Bringing Old Content Back to Life

Picture this: You run one of the most popular websites on the Web. Your site features vibrant conversations among your millions of users and has a rich network of linked content from across the Web. Users on your site publish over 250 million pieces of content per day.

There’s so much content on your site that it’s practically unimaginable. But your users are very limited in how they can enjoy all this great content – they can barely get a few shavings off the tip of the iceberg. Once a message is posted, it circulates for a few days and then is all but lost in space.

Is this a good model? What’s the point of having all that content if almost all of it is inaccessible?
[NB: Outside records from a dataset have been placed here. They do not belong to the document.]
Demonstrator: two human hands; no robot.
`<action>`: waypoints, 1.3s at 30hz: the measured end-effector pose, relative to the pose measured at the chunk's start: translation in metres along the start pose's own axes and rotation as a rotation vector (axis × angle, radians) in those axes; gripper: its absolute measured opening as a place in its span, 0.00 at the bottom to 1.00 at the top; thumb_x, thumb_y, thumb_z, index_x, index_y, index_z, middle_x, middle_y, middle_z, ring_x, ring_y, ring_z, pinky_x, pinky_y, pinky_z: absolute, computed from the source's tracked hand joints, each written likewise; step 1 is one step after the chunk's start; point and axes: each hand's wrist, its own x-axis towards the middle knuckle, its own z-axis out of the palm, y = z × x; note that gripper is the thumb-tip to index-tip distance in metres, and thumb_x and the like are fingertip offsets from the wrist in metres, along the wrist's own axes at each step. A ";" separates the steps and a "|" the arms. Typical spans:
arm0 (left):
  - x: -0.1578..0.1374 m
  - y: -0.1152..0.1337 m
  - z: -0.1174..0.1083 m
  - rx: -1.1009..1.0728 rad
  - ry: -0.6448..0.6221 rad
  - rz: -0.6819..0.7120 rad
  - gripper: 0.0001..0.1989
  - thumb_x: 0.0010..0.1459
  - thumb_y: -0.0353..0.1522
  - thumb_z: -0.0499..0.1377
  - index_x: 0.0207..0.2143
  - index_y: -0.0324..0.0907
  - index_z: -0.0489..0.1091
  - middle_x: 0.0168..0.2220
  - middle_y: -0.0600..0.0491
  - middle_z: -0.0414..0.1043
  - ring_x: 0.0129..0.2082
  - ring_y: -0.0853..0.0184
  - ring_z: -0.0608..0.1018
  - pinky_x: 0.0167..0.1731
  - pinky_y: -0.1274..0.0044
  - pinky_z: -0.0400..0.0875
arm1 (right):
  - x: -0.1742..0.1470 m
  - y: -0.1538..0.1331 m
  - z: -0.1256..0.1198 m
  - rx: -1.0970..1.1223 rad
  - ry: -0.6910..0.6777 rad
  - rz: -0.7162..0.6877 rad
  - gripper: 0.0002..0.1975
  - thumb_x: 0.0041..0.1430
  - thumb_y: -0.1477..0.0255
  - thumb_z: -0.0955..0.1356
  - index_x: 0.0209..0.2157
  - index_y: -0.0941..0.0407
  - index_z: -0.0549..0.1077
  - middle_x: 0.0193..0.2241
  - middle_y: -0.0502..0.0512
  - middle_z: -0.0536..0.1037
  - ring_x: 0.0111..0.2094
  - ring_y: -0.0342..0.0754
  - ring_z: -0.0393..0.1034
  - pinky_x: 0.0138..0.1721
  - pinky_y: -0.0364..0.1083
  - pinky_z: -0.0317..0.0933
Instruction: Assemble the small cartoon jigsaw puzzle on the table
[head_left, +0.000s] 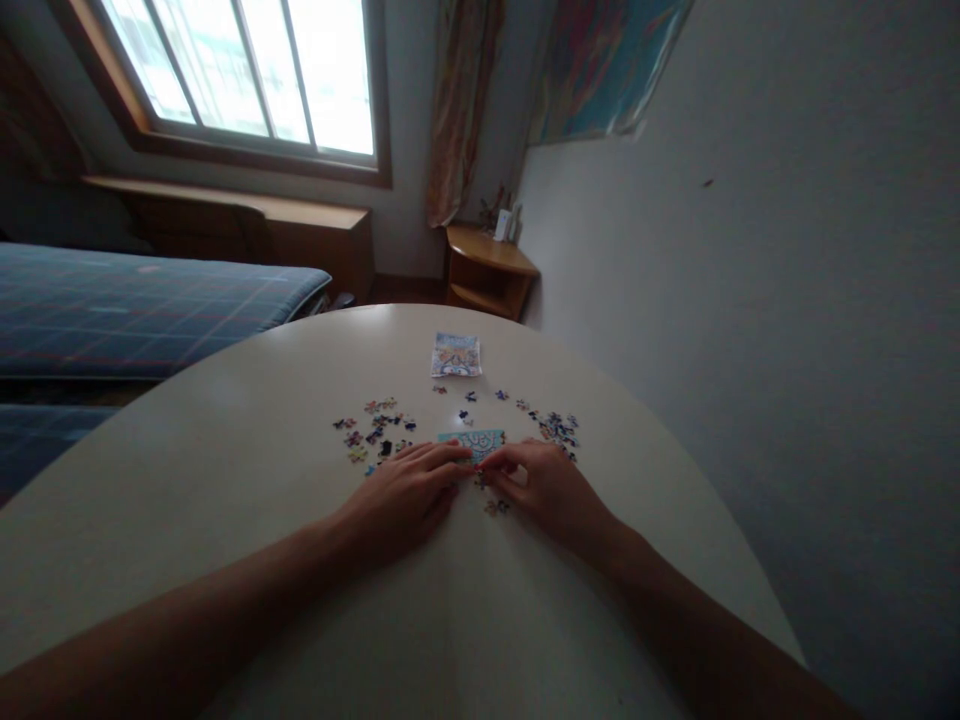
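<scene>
A partly joined jigsaw puzzle [482, 440], light blue with white lettering, lies on the round table. My left hand [420, 485] rests flat beside it, its outstretched fingers reaching to the puzzle's lower left edge. From the right, my right hand [540, 480] pinches a small puzzle piece [479, 467] at the lower edge, close to my left fingertips. The fingers hide most of that piece. Just below the pinch, a few loose pieces [495, 508] lie near my right fingers. Part of the puzzle's lower side is covered by both hands.
Loose puzzle pieces [375, 430] are scattered left of the puzzle, and a denser pile of pieces [559, 428] lies to the right. A creased picture sheet [456, 355] lies farther back on the pale table [262, 440]. Beyond stand a mattress [150, 310] and a corner shelf [491, 250].
</scene>
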 end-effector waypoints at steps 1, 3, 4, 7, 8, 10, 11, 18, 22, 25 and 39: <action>0.000 0.000 0.000 -0.002 0.001 0.001 0.17 0.63 0.26 0.52 0.53 0.46 0.70 0.56 0.50 0.71 0.55 0.59 0.73 0.56 0.62 0.69 | 0.000 0.000 0.000 -0.006 0.000 -0.008 0.05 0.57 0.74 0.71 0.34 0.51 0.80 0.31 0.51 0.82 0.34 0.48 0.74 0.39 0.47 0.64; 0.000 0.000 0.000 -0.010 0.001 0.001 0.18 0.63 0.26 0.52 0.53 0.47 0.69 0.56 0.51 0.71 0.55 0.60 0.73 0.56 0.62 0.69 | 0.000 0.001 0.001 -0.019 0.005 -0.028 0.05 0.58 0.74 0.71 0.35 0.51 0.80 0.32 0.51 0.82 0.35 0.48 0.74 0.40 0.48 0.63; 0.000 0.000 0.000 -0.014 0.003 0.001 0.18 0.63 0.25 0.52 0.53 0.47 0.69 0.56 0.51 0.71 0.55 0.60 0.73 0.56 0.62 0.69 | 0.000 0.001 0.001 -0.026 0.007 -0.041 0.05 0.58 0.74 0.71 0.35 0.51 0.80 0.33 0.51 0.82 0.35 0.48 0.74 0.41 0.48 0.63; 0.000 0.000 0.000 -0.022 0.009 0.005 0.18 0.62 0.25 0.52 0.52 0.46 0.70 0.56 0.51 0.71 0.54 0.60 0.74 0.56 0.61 0.69 | 0.001 0.004 0.002 -0.039 0.002 -0.077 0.06 0.60 0.74 0.70 0.37 0.50 0.80 0.33 0.51 0.82 0.35 0.48 0.74 0.40 0.47 0.62; 0.000 0.000 0.000 -0.022 0.010 0.007 0.18 0.62 0.25 0.52 0.52 0.46 0.70 0.56 0.50 0.71 0.54 0.60 0.74 0.56 0.62 0.69 | 0.001 0.005 0.003 -0.035 0.000 -0.084 0.06 0.60 0.74 0.70 0.37 0.50 0.80 0.33 0.51 0.81 0.35 0.47 0.73 0.40 0.47 0.62; 0.000 0.000 0.000 -0.013 0.008 0.010 0.18 0.63 0.25 0.53 0.53 0.45 0.69 0.56 0.50 0.71 0.55 0.60 0.73 0.56 0.62 0.68 | 0.001 0.007 0.004 -0.025 -0.001 -0.086 0.06 0.60 0.74 0.70 0.37 0.51 0.80 0.32 0.51 0.81 0.34 0.47 0.73 0.39 0.46 0.62; 0.000 -0.001 0.001 -0.006 0.007 0.010 0.18 0.62 0.25 0.53 0.53 0.45 0.69 0.56 0.50 0.71 0.55 0.60 0.73 0.56 0.62 0.68 | 0.002 0.007 0.005 -0.021 -0.002 -0.083 0.06 0.60 0.74 0.70 0.37 0.51 0.80 0.32 0.51 0.81 0.34 0.46 0.73 0.39 0.45 0.62; -0.001 -0.002 0.002 -0.002 0.004 0.011 0.19 0.62 0.25 0.52 0.54 0.46 0.68 0.56 0.50 0.71 0.55 0.60 0.73 0.56 0.63 0.69 | 0.002 0.009 0.005 -0.027 0.003 -0.035 0.03 0.60 0.72 0.70 0.35 0.52 0.79 0.33 0.52 0.80 0.36 0.47 0.73 0.40 0.45 0.62; -0.002 -0.002 0.001 0.005 -0.004 0.034 0.20 0.61 0.23 0.52 0.53 0.47 0.69 0.57 0.50 0.69 0.55 0.59 0.72 0.56 0.62 0.68 | 0.002 0.010 0.006 -0.030 -0.014 -0.028 0.04 0.59 0.73 0.71 0.35 0.52 0.80 0.33 0.52 0.79 0.37 0.46 0.72 0.40 0.45 0.62; -0.002 -0.003 0.001 0.011 -0.015 0.026 0.22 0.61 0.23 0.52 0.55 0.50 0.68 0.58 0.52 0.69 0.56 0.59 0.72 0.55 0.60 0.68 | 0.003 0.009 0.005 -0.050 -0.007 -0.030 0.03 0.59 0.72 0.71 0.34 0.52 0.79 0.33 0.52 0.79 0.36 0.46 0.72 0.40 0.46 0.61; -0.002 -0.003 0.001 0.024 -0.036 0.030 0.22 0.61 0.23 0.52 0.54 0.52 0.69 0.59 0.52 0.66 0.58 0.58 0.70 0.56 0.58 0.67 | -0.009 0.004 -0.031 -0.052 -0.286 -0.072 0.07 0.53 0.68 0.74 0.36 0.52 0.79 0.34 0.51 0.77 0.34 0.45 0.70 0.39 0.44 0.59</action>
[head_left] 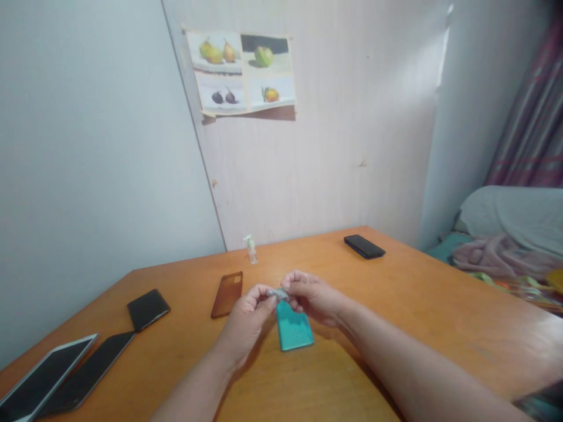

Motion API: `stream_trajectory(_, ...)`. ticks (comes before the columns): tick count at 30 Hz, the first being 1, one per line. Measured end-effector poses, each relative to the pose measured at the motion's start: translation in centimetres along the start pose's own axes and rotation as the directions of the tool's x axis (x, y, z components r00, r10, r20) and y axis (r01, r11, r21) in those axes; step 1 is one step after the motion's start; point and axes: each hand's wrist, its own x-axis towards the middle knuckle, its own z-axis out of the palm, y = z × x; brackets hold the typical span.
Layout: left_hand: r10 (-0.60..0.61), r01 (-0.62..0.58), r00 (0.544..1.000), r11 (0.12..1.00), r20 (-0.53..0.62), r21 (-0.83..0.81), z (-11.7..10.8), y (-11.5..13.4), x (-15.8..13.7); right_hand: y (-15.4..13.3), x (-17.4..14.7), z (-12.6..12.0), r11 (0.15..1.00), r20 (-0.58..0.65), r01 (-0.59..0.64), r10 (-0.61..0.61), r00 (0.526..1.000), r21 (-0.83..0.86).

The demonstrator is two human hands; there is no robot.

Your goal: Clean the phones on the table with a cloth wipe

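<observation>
Between the fingertips of both my hands is a small crumpled grey cloth point(278, 294). My left hand point(248, 319) pinches its left end, and my right hand point(313, 296) pinches the right end. Just below the cloth lies a teal phone or phone case point(295, 329) with a textured back, flat on the table; its far end is partly hidden by my hands. Left of my left hand rests a brown phone case point(227, 295). A small clear pump bottle point(251, 250) stands upright beyond my hands.
The wooden table point(396, 328) reaches to the wall, where fruit pictures point(241, 73) hang. At the left lie a white-framed tablet point(50, 375), a dark phone-like slab point(90, 372) and a black square item point(148, 309). A black phone-like object point(364, 247) sits at the back right.
</observation>
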Motion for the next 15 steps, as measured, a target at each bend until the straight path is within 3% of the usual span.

Let’s consider another website. This one has just as much content, maybe even more. It’s called Facebook. They suffered from the same problem, and they responded with Timeline, a fantastic feature that helps users make sense of all the content that was once lost in the depths of their walls. It brings old content up to the surface in a usable and useful way. It also puts the content into a unique, interesting and worthwhile context: Users aren’t just sharing pictures of cats and commenting on each other’s relationship updates – they’re constructing their Timelines. Facebook did a fantastic job positioning their content curation efforts. (Their introduction video is practically tear-jerking.)

A website without historical content strategy is like a library without any method of organizing its books.

The other website I was describing? Twitter. They could do with a little more content curation, don’t you think? They’ve started doing this with their Discover page, but it still only focuses on the here and now — what about those billions of interesting tweets that everyone’s forgotten about?

In planning our content strategies, we not only need to think about what we do with the content that was generated this week, but also what we do with the content that was made years ago. Sure, it could just lie dormant, but isn’t it better if we put it to work?